Sacerdote católico
En el año 1985, viviendo en la ciudad de Monterrey, México, llegó dichosamente a mis manos, un librito, llamado Camino, de San Josemaría Escrivá. Lo leí y medité con mucha devoción y siempre permanece en mi corazón. Una de sus frases, frecuentemente, me invita a la reflexión: “estas crisis mundiales son crisis de santos”.
Y es la realidad. Los conflictos que vivimos a todo nivel, se deben a que muchísimos de nosotros, hijos de Dios, llamados a la santidad, hemos perdido el norte en nuestra vida, que debe ser el tener los ojos fijos en el cielo, pero con los pies bien puestos en la tierra.
Vivir la santidad, en el ambiente, en el contexto, donde Dios nos tiene, ahí está el secreto. En las cosas sencillas, ordinarias de la vida, que cuando se le impregnan el sabor de Cristo, se convierten en algo maravilloso.
La santidad es dejarse colmar del que es el forjador de los discípulos de Cristo, del Espíritu Santo que nos hace vivir con entusiasmo, la perseverancia de estar a los pies de Jesús. Esto es un regalo del cielo, pero que necesita del esfuerzo personal.
Allí tenemos su Palabra Divina, consignada en La Biblia, que es la misma boca de Dios. San Jerónimo, nos decía: “La ignorancia de las Sagradas Escrituras es ignorancia de Cristo”. Y eso es verdad, no podemos amar, lo que no conocemos.
Un cristiano, que no se alimenta de la Palabra de Dios, poco a poco, se vuelve un raquítico espiritual.

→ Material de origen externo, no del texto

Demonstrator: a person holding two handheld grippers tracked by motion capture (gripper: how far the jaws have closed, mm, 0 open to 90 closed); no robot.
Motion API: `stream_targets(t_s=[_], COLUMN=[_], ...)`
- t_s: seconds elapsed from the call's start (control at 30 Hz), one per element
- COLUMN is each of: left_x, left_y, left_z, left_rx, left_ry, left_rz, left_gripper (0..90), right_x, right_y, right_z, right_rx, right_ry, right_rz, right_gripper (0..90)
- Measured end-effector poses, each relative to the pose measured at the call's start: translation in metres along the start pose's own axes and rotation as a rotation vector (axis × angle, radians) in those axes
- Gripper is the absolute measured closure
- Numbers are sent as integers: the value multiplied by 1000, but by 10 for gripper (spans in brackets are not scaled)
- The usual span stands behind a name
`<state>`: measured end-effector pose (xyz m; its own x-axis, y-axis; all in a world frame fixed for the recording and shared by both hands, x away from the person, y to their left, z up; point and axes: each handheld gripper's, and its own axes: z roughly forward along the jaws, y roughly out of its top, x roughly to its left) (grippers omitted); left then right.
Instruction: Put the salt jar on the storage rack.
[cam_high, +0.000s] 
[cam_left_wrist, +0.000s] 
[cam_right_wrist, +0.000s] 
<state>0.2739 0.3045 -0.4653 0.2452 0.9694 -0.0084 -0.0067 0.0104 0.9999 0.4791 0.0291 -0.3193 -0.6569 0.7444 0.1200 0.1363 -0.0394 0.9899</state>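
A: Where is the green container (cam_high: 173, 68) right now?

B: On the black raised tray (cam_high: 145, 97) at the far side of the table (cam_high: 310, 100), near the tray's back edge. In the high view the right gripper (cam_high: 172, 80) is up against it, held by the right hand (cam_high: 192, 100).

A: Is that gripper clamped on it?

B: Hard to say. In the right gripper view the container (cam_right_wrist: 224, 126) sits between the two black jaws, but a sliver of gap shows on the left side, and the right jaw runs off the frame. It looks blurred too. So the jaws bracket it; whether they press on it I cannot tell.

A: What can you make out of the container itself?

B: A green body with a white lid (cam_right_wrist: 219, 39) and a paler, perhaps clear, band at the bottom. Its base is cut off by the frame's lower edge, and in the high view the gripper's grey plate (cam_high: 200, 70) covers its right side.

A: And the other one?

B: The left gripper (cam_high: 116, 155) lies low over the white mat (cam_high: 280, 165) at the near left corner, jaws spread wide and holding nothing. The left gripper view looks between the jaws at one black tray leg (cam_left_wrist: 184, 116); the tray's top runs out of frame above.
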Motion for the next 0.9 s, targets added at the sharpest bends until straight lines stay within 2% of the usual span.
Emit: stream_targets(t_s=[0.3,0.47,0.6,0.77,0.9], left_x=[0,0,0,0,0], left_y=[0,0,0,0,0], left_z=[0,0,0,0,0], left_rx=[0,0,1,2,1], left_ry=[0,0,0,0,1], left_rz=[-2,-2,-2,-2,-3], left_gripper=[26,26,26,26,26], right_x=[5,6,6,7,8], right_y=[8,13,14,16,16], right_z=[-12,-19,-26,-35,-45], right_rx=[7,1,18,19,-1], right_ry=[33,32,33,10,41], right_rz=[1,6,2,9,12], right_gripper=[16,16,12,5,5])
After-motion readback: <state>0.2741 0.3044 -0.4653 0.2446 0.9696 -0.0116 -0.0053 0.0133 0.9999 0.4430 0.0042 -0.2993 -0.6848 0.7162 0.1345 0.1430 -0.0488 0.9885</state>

Hay que estar fortalecidos para el momento de la prueba. Jesús mismo lo enseña categóricamente cuando es tentado: “Está escrito: El hombre no vive solamente de pan, sino de toda palabra que sale de la boca de Dios (cfr. Mt. 4, 1)”. Un seminarista preguntó al Papa Benedicto XVI, el 17 de febrero de 2007, ¿Cómo escuchar a Dios? Y el Santo Padre le respondió: “Habla por medio de los acontecimientos de nuestra vida, en los que podemos descubrir un gesto de Dios. Habla también a través de la naturaleza, de la creación; y, naturalmente, habla sobre todo en su Palabra, en la sagrada Escritura, leída en la comunión de la Iglesia y leída personalmente en conversación”.
La Palabra de Dios, nos regala valentía, decisión ante las dudas, audacia para convencerse que no debemos temer a nada ni a nadie, sino al pecado. San Pablo lo expresa “no nos ha dado Dios espíritu de cobardía, sino de poder, de amor y de dominio propio” (2 Timoteo 1:7).
Este mes de septiembre, que iniciamos, es una excelente oportunidad, para que todos, nos comprometamos a hacer una lectura orante, meditada, contemplada y vivida de la Palabra Divina “que es viva y eficaz, y más cortante que toda espada de dos filos y penetra hasta partir el alma y el espíritu, las coyunturas y los tuétanos y discierne los pensamientos y las intenciones del corazón (Cfr. Hebreos, 4, 12-13).
Si no tienes tu Biblia, sacrifícate un poco por conseguirla. Y nosotros, tengamos el propósito de regalar por lo menos una, a quien la necesite. ¿Qué mejor regalo podrías hacer?